→ What the exercise asks
Each line of the records that holds the word "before" should be copied out.

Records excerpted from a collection
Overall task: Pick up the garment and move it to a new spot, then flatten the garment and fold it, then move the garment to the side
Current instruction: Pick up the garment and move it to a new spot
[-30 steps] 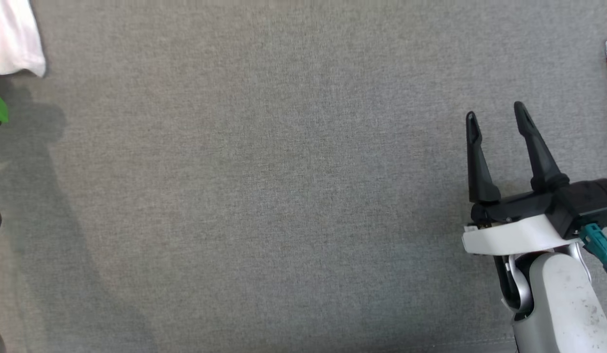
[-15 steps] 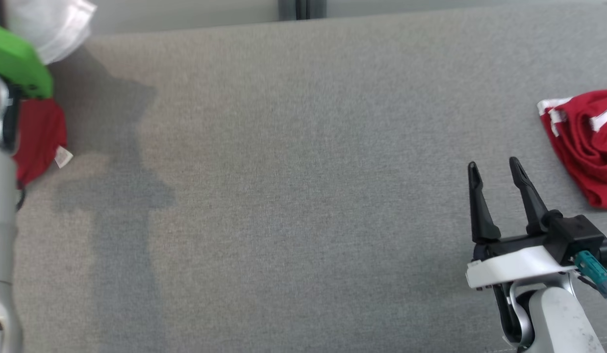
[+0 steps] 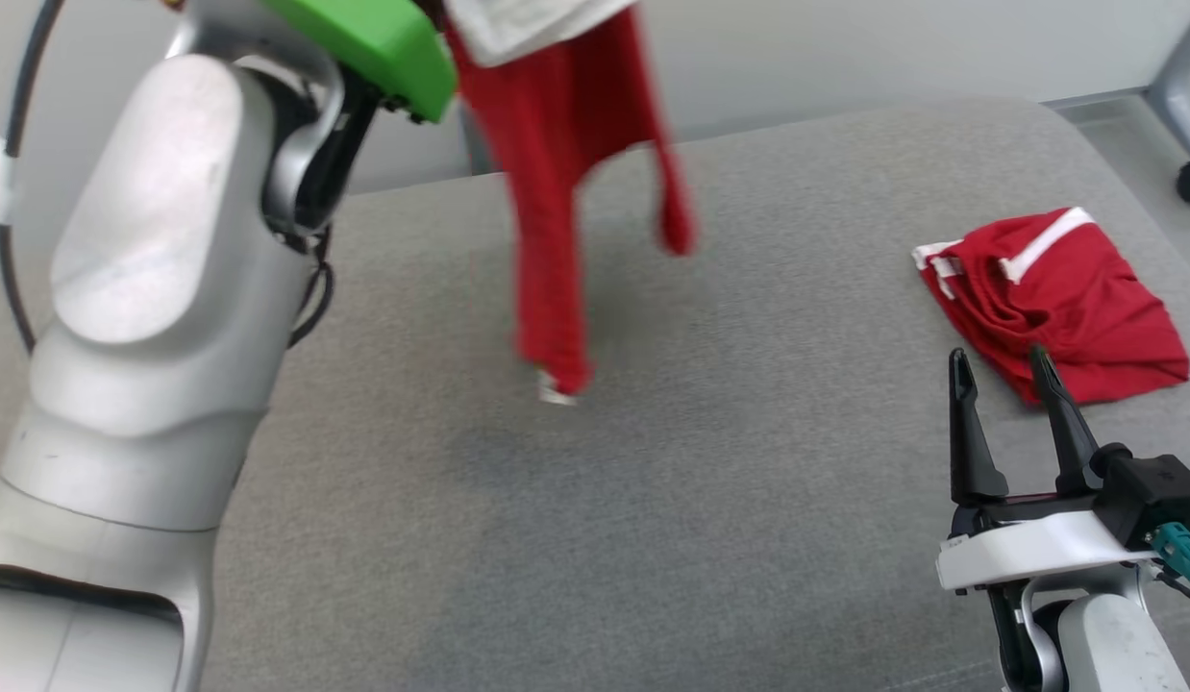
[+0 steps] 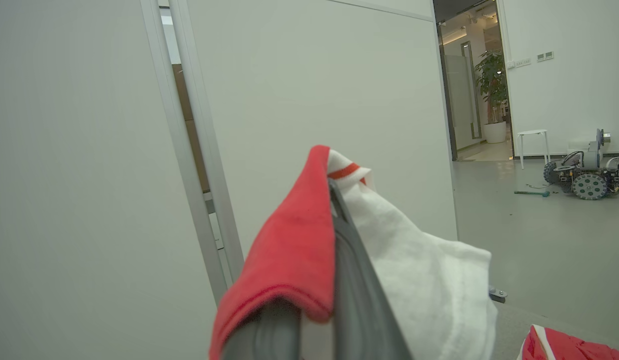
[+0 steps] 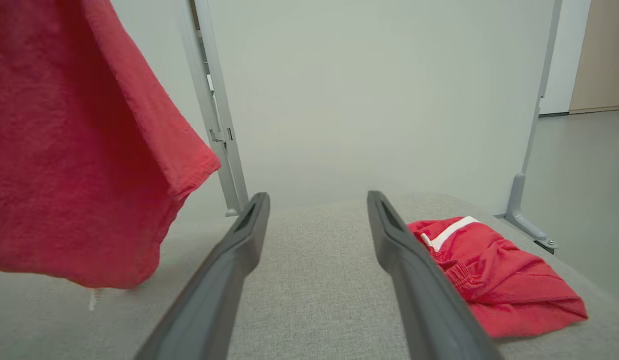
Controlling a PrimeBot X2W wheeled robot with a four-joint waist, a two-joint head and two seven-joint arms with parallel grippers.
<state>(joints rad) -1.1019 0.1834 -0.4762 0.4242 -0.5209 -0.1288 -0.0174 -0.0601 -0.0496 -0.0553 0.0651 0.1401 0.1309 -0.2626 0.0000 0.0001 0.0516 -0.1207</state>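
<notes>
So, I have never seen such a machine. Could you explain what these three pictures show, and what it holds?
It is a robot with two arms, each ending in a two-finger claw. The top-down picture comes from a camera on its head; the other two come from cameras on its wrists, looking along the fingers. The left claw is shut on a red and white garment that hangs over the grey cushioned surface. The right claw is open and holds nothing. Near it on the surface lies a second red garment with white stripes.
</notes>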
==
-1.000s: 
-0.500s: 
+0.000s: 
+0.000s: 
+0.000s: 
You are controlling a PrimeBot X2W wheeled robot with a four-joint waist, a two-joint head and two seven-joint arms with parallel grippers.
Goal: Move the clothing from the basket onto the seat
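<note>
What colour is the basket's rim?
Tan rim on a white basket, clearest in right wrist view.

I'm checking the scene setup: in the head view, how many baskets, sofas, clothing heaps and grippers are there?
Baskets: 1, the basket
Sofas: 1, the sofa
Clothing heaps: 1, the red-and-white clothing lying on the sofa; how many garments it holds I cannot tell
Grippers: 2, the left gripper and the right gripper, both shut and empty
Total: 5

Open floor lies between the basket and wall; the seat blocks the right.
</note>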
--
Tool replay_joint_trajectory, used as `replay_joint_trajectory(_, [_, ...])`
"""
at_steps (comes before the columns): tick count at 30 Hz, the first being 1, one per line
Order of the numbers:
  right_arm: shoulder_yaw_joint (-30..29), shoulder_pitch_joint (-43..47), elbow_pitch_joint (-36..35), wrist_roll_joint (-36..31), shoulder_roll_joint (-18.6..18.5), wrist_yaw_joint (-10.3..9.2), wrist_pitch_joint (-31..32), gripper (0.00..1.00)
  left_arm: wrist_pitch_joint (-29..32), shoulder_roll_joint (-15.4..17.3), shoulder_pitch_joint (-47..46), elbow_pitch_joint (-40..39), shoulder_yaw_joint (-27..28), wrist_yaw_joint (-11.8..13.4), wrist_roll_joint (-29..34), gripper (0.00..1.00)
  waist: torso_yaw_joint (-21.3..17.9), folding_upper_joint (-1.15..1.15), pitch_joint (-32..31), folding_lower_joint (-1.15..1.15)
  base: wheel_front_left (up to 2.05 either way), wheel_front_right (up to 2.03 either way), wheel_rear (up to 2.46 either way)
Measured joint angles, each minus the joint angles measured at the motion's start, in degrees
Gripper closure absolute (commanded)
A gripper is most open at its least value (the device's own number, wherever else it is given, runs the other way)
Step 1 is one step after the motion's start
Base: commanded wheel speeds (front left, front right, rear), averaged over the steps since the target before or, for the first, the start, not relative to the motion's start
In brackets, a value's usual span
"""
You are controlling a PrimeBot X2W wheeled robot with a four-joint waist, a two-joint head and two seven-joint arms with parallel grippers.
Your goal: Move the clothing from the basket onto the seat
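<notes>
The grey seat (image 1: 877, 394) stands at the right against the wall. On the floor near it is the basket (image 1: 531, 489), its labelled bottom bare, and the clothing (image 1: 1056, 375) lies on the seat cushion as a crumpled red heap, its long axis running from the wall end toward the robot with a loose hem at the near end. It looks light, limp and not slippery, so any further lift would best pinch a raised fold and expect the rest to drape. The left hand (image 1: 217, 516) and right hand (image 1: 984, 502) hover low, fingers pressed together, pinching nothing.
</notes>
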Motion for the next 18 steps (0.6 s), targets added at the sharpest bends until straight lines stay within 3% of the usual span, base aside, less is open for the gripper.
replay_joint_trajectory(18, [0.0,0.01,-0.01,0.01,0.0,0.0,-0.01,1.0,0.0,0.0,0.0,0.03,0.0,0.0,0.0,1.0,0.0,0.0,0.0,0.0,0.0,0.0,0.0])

→ Result of this task
at_steps (comes before the columns): tick count at 30 Hz, the first being 1, one per line
Base: commanded wheel speeds (front left, front right, rear), averaged over the steps since the target before or, for the first, the start, not relative to the motion's start

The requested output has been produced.